- [WHAT YOU NEED TO DO]
From the line that holds "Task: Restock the" to the last line below, retype everything exactly and nothing else; omit pictures.

- [RECORDED INFORMATION]
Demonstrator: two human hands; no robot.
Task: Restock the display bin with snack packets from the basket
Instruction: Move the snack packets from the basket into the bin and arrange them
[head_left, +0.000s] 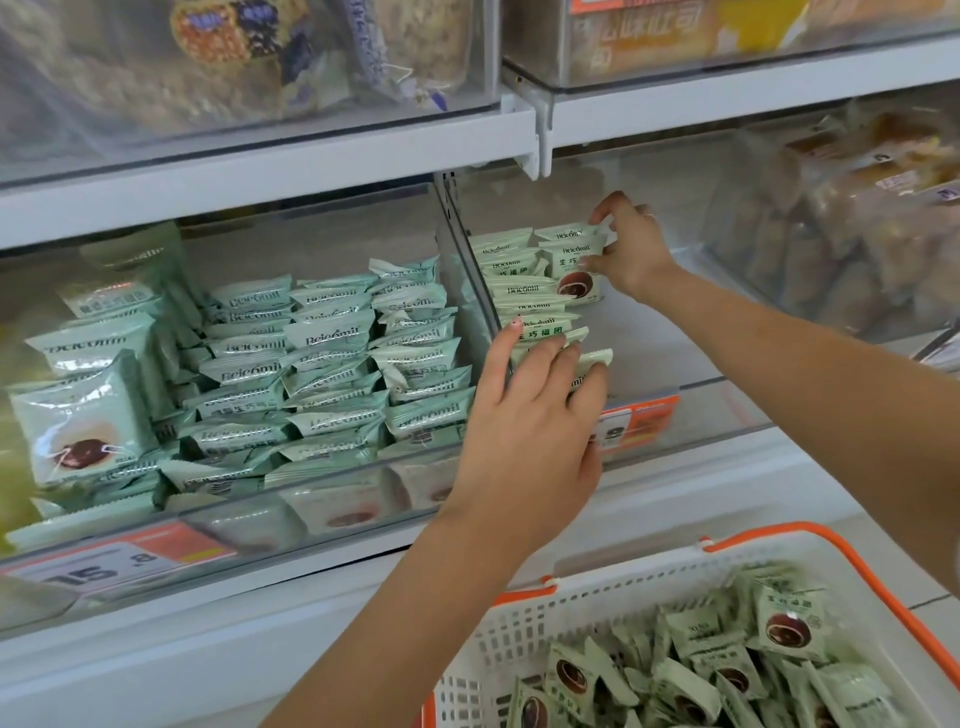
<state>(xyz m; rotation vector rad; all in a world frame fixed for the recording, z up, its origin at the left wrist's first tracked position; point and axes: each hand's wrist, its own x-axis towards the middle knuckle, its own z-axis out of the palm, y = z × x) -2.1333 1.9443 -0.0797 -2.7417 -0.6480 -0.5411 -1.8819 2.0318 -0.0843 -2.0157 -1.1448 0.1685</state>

- [RESPONSE TO THE EXERCISE]
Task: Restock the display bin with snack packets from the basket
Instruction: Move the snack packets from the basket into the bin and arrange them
[head_left, +0.000s] 
<state>(xyz m; rotation vector rad; all in a world frame fixed for the recording, z up, its origin at the left wrist's first tracked position; point and axes: each hand's wrist, its own x-axis towards the middle knuckle, its own z-axis out of the palm, y = z × x) -2.1333 1.9443 -0.0797 -2.7417 -0.6480 -0.5411 -1.8819 2.0318 -0.0843 -2.0157 -1.1448 0.1685</state>

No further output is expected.